Tatara and Mathes, former World Bank employees, formed NewMarkets to engage in a joint venture with CAM, a German investment group. The joint venture would manage investment funds in new private equity markets. CAM was to invest money and NewMarkets would contribute its principals’ reputations, experience, investment model, and contacts. The parties had agreements covering confidential information and exclusivity. While the joint venture prepared a prospectus containing the plaintiffs’ proprietary investment model, they never received any investments.
Among other things, Plaintiffs alleged that defendants improperly used their draft prospectus to prepare private placement memoranda of their own to market two German funds, falsely identifying Tatara, Mathes, and NewMarkets as involved in fund management; using their names and experience without permission; and misappropriating their fund model.
The court found that plaintiffs had adequately pled false advertising. The private placement memoranda were advertising materials, and allegedly literally false. Moreover, the memoranda repeatedly emphasized plaintiffs’ names, experience, and access, suggesting that consumers might think those things important.
There was a question of extraterritorial application. Courts in the Second Circuit apply the Vanity Fair factors: (1) whether the defendants’ conduct has a substantial effect on United States commerce; (2) whether the defendant is a United States citizen; (3) whether there exists a conflict with trademark rights under foreign law. These factors must be balanced, but two out of three must be present to find that the Lanham Act applies.
Plaintiffs alleged a plausible substantial effect on US commerce—their inability to market their own fund due to the false statements. “As the recent economic turbulence has demonstrated, no segment of the United States economy is more global than finance.
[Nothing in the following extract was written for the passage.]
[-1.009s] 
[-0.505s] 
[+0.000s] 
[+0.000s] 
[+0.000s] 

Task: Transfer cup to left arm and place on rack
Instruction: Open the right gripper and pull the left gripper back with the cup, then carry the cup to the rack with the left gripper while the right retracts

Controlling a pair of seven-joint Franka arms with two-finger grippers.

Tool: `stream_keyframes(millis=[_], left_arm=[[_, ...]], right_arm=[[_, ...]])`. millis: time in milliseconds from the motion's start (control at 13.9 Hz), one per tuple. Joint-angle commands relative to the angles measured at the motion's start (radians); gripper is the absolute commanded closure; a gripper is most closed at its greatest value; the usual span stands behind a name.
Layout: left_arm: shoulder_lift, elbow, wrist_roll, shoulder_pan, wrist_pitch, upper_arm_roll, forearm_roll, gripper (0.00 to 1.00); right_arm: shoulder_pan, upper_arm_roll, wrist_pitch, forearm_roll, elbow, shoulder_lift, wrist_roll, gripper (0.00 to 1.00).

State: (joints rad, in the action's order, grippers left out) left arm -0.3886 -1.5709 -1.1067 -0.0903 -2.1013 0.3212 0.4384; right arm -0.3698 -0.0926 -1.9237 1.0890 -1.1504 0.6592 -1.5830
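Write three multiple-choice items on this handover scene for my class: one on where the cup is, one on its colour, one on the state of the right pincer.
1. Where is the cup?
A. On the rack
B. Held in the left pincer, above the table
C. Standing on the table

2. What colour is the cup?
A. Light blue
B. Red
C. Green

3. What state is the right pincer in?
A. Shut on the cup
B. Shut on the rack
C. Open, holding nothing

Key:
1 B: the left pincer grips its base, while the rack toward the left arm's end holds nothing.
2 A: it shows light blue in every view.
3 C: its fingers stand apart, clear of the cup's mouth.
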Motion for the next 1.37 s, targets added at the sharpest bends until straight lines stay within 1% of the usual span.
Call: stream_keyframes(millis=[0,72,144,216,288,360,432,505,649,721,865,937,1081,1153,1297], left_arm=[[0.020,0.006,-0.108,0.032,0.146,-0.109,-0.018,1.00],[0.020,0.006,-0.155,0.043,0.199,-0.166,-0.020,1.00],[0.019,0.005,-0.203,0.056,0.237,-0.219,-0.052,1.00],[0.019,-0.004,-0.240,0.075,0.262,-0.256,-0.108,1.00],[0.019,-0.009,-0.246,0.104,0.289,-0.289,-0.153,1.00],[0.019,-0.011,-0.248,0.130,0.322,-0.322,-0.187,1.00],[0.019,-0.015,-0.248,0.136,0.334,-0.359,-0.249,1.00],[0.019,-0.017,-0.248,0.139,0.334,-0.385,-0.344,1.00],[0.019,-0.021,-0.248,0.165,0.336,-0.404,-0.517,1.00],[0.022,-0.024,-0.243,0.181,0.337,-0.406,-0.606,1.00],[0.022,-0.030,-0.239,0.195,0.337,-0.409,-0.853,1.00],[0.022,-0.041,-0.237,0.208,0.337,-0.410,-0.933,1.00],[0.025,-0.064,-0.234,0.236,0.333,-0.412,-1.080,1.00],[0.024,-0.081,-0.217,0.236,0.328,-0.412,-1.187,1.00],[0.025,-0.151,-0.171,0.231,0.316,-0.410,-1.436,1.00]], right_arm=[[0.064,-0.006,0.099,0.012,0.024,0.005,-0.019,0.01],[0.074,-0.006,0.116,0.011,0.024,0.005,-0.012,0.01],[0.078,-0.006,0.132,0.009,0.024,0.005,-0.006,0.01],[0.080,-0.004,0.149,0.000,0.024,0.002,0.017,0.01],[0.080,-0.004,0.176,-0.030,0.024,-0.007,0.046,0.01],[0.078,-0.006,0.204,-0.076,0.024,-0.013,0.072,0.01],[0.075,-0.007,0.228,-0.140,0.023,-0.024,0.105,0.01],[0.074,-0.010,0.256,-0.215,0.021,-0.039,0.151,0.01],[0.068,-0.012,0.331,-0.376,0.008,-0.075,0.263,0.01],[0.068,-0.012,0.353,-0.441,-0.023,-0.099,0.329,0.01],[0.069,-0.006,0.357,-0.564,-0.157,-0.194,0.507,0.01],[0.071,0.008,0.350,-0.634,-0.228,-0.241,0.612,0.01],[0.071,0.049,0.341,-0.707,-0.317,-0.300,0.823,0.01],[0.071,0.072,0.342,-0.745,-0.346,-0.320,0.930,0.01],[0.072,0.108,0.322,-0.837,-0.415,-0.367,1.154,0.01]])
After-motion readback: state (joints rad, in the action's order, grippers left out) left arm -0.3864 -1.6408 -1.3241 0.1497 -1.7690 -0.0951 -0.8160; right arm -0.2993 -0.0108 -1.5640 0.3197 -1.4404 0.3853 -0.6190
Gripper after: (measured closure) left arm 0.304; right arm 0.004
Since money flows almost indiscriminately across borders, false statements concerning Plaintiffs in a private placement memorandum in Germany could plausibly and substantially affect commerce in the United States.” (Note the “plausibility” language there—welcome to Lanham Act jurisprudence, Iqbal v. Ashcroft! I guess we’re going to learn a lot about what federal judges think is plausible in interpreting ads.)
Defendant CAM is a German corporation, but one with a substantial presence in the US, including an American subsidiary and an America-based joint venture with plaintiffs; it also consented to American jurisdiction to resolve conflicts relating to the joint venture. Thus it counts as a US citizen for these purposes.
Finally, the court found no substantial conflict with foreign law. Defendants’ experts contended that German securities law would prevent the defendants from rescinding the private placement memoranda, one of the experts also stated that such memoranda are subject to German unfair competition law. So while a broad injunction could cause a conflict, damages or a limited injunction could be available.
The unfair competition claim also survived, even though it wasn’t a traditional trademark claim (because NewMarkets allegedly lacks secondary meaning). The claim wasn’t for misappropriation of trade name, but for a course of conduct including forming a “sham” partnership to gain access to plaintiffs’ ideas, names, and business plans in order to compete with plaintiffs. Misappropriation can apply even when there’s no violation of trade secret law or misappropriation of ideas. (Defendant Oppenheim was dismissed, though, for failure to allege sufficient involvement.)